--- AIM OF THE TASK ---
In the entries below, find the line containing "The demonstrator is". Copy it and all lines after it, exactly, through the end.

--- INPUT FOR THIS TASK ---
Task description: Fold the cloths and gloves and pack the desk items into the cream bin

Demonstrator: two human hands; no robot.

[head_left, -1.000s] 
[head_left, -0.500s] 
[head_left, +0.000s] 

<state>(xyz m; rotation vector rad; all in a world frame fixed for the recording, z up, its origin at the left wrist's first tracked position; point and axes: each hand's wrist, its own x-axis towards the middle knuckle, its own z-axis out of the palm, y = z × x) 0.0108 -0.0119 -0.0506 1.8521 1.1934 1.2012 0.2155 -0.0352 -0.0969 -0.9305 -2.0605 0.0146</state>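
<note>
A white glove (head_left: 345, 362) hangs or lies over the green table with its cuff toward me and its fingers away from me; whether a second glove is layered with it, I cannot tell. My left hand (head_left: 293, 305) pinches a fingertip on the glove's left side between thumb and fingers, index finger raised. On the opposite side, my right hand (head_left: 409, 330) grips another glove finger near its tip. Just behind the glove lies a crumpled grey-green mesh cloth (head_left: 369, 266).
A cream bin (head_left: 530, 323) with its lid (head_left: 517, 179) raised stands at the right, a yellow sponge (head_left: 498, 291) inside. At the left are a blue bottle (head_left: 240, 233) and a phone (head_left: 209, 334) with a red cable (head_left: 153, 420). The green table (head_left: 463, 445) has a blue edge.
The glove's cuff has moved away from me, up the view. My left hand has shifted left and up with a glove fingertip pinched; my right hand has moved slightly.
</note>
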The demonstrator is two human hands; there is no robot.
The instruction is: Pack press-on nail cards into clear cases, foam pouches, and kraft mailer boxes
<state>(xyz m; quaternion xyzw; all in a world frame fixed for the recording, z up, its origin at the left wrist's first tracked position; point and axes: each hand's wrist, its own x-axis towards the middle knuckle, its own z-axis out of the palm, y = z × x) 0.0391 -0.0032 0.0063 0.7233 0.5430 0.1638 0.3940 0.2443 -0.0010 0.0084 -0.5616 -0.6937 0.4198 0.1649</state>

--- REPLY ---
The demonstrator is two human hands; there is no robot.
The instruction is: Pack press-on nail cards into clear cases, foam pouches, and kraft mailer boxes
<state>(xyz m; quaternion xyzw; all in a world frame fixed for the recording, z up, its origin at the left wrist's first tracked position; point and axes: each hand's wrist, its own x-axis towards the middle knuckle, its own z-axis out of the palm, y = z × x) 0.0391 -0.0032 0.0063 0.7233 0.5430 0.1638 0.3940 0.2443 -0.0010 0.0084 -0.5616 -0.6937 0.4198 0.1649</state>

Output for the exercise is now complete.